Please reproduce each line of the data below as it stands.

-.-.-

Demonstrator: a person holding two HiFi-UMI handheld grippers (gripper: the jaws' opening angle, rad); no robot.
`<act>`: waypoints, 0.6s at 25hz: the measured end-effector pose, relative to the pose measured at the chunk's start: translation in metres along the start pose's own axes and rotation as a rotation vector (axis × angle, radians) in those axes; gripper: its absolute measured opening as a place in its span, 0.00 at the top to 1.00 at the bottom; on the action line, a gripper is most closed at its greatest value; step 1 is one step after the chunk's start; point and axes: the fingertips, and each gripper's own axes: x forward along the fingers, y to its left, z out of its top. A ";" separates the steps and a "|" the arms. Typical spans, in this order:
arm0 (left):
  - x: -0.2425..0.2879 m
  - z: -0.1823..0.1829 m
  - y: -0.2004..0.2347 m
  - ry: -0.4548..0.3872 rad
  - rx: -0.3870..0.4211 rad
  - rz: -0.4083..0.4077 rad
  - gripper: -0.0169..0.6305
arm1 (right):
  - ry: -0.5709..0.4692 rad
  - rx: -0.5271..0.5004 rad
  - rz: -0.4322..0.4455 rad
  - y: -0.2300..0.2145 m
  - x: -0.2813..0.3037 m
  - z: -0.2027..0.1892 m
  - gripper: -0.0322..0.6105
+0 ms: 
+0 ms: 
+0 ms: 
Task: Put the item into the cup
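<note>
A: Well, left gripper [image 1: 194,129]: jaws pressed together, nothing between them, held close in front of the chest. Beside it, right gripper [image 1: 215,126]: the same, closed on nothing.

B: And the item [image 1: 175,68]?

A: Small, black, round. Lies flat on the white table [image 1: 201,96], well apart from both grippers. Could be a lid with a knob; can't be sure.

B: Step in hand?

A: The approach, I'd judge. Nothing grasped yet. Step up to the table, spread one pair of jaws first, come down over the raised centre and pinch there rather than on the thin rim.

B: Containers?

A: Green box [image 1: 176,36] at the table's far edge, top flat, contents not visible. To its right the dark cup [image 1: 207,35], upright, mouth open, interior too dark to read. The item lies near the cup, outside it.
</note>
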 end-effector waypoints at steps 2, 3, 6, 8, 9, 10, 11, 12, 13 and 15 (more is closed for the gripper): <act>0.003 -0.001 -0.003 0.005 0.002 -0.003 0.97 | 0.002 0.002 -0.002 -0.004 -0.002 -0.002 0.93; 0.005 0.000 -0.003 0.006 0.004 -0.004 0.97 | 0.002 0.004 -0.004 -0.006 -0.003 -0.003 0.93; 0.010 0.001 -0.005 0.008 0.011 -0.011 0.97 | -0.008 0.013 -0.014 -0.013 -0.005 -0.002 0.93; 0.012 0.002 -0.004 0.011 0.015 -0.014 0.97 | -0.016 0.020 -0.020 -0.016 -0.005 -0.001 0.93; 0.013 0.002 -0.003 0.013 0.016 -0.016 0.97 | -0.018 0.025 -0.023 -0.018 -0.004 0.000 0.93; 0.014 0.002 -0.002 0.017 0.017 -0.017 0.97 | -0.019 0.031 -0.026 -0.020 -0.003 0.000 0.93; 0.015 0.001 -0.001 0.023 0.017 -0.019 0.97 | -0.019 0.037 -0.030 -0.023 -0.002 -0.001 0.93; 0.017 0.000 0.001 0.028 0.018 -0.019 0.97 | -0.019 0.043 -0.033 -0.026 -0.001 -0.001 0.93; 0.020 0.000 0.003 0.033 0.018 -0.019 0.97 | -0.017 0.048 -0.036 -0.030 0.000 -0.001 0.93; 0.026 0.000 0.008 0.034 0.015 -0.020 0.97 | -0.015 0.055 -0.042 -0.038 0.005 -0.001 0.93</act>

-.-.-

> Your solution
Demonstrator: a person holding two HiFi-UMI handheld grippers (gripper: the jaws' opening angle, rad); no robot.
`<act>`: waypoints, 0.6s at 25hz: the measured end-effector pose, relative to the pose measured at the chunk's start: translation in metres along the start pose's own axes and rotation as a rotation vector (axis × angle, radians) in those axes; gripper: its absolute measured opening as a place in its span, 0.00 at the top to 1.00 at the bottom; on the action line, a gripper is most closed at its greatest value; step 1 is one step after the chunk's start; point and axes: the fingertips, and each gripper's own axes: x forward along the fingers, y to its left, z out of its top. A ";" separates the steps and a "|" the arms. Typical spans, in this order:
arm0 (left):
  - x: -0.2425..0.2879 m
  - z: -0.1823..0.1829 m
  - y: -0.2004..0.2347 m
  - ry: -0.4548..0.3872 rad
  - rx: -0.3870..0.4211 rad
  - rz: -0.4083..0.4077 rad
  - gripper: -0.0169..0.6305
arm1 (right):
  - ry: -0.5709..0.4692 rad
  - rx: -0.5271..0.5004 rad
  - rz: -0.4322..0.4455 rad
  - y: -0.2300..0.2145 m
  - x: -0.2813..0.3037 m
  - z: -0.2027..0.1892 m
  - gripper: -0.0322..0.6105
+0 ms: 
+0 ms: 
+0 ms: 
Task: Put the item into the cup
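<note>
A: Well, left gripper [image 1: 194,129]: jaws pressed together, nothing between them, held close in front of the chest. Beside it, right gripper [image 1: 215,126]: the same, closed on nothing.

B: And the item [image 1: 175,68]?

A: Small, black, round. Lies flat on the white table [image 1: 201,96], well apart from both grippers. Could be a lid with a knob; can't be sure.

B: Step in hand?

A: The approach, I'd judge. Nothing grasped yet. Step up to the table, spread one pair of jaws first, come down over the raised centre and pinch there rather than on the thin rim.

B: Containers?

A: Green box [image 1: 176,36] at the table's far edge, top flat, contents not visible. To its right the dark cup [image 1: 207,35], upright, mouth open, interior too dark to read. The item lies near the cup, outside it.
</note>
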 end-effector waypoints at steps 2, 3, 6, 8, 9, 10, 11, 12, 13 and 15 (more is closed for the gripper): <act>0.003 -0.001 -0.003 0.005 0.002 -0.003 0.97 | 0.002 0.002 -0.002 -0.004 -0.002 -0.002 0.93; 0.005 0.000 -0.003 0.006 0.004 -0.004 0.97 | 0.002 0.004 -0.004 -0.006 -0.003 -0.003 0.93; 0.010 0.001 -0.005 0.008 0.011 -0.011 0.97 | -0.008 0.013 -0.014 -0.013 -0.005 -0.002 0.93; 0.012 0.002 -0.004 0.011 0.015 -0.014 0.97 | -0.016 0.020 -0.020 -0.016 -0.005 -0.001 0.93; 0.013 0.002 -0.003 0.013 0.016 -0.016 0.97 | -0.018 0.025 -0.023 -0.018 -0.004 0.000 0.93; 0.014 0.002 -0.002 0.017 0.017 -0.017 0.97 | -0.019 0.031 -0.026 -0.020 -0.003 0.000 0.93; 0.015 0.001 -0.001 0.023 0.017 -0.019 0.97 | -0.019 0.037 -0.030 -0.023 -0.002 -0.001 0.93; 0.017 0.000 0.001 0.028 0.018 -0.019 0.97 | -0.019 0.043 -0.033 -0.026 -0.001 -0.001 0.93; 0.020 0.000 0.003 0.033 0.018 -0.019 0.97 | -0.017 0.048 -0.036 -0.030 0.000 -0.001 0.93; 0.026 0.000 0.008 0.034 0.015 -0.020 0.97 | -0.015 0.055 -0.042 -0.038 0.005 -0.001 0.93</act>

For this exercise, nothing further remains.